Unchosen Champion-Chapter 305: The Hunted
As the daytime temperature faded, a light ground fog further coalesced within the forest. An even coat of vapor radiated from the earth. It was far more noticeable than the light wisps of spectral energy that constantly trailed the Mistwalker, but the two combined to add a haunting feeling to the area occupied by the Revenant of Ghost Reef.
Coop stalked through the grassy clearing, steps disturbing the initial thickening of natural mists as if he was wading through shallow water. He was slowly turning his head side to side as he scanned the edges of the dusky forest beneath scowling brows. Nothing moved.

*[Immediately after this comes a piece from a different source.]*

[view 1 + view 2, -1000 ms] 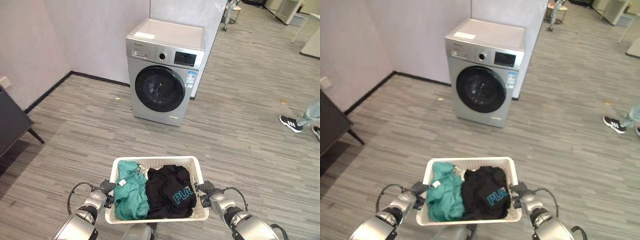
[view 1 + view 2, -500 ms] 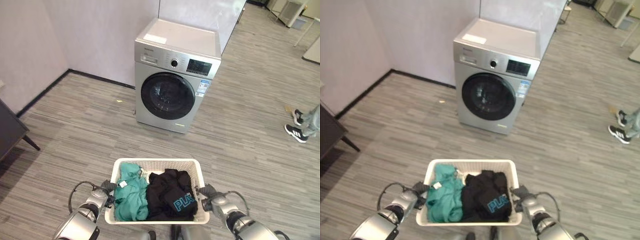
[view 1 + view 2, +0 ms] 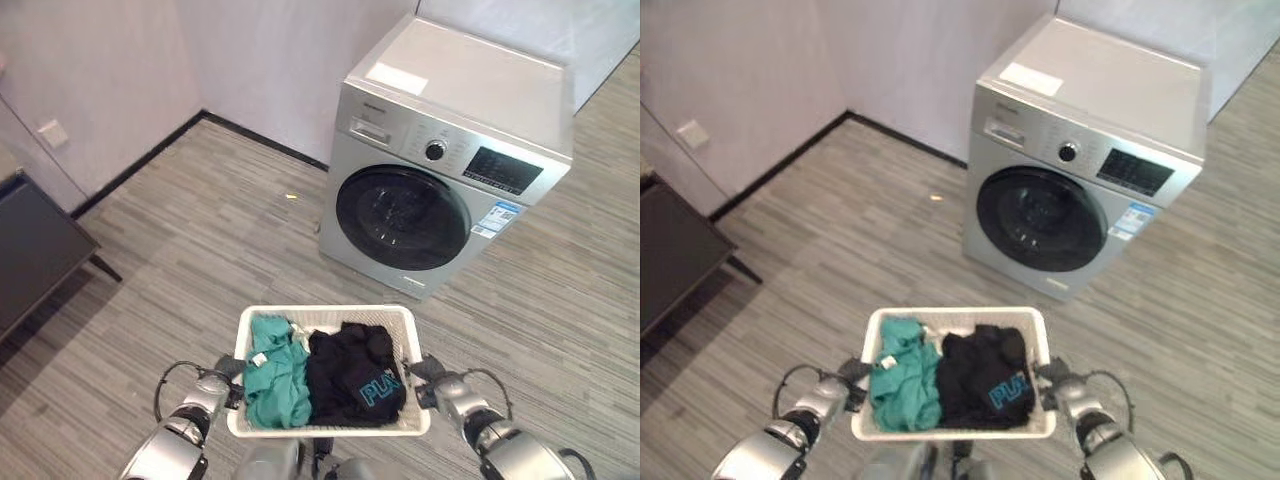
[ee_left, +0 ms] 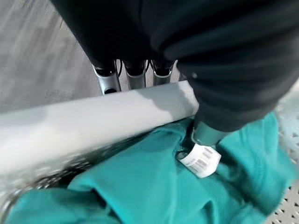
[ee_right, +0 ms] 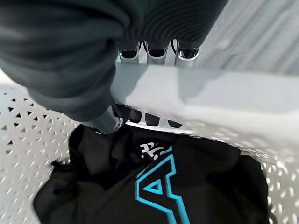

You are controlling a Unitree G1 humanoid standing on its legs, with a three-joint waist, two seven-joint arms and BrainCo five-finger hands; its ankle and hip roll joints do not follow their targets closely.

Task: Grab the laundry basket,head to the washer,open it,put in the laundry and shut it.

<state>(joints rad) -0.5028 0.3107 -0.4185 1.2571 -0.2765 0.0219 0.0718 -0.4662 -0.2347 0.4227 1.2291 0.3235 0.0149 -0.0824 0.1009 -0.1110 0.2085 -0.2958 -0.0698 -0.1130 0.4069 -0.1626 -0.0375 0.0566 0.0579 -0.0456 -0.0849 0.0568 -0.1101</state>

The motionless branches seemed to lean over the empty space, threatening to suffocate the clear area with grasping, moss-covered fingers. They certainly didn’t help with the ominous atmosphere.
In the background, craggy rock walls, covered in lichens, were barely visible in the darkness, marking the foundation of further levels in the forest. The buds of flowering spiderworts, clinging to the loose soil caught in natural grooves, had already closed up, and were waiting until the next morning to expose new purple petals to the shady domain. Up top, dwarf oaks occupied the exposed surface of cut sandstone glades, where other trees failed to grow. The obstructions made portions of the forest feel confined, despite the rolling canopies and weaving, overgrown game trails that he had been following.
The dark crimson sky above was gradually filling with thousands of shimmering stars, revealing them one at a time as the red sun faded in the western sky. These were the last moments of half a day spent in the somber domain of the Fallen Zone where he had been stalked and eventually attacked. Coop wasn’t looking forward to the night.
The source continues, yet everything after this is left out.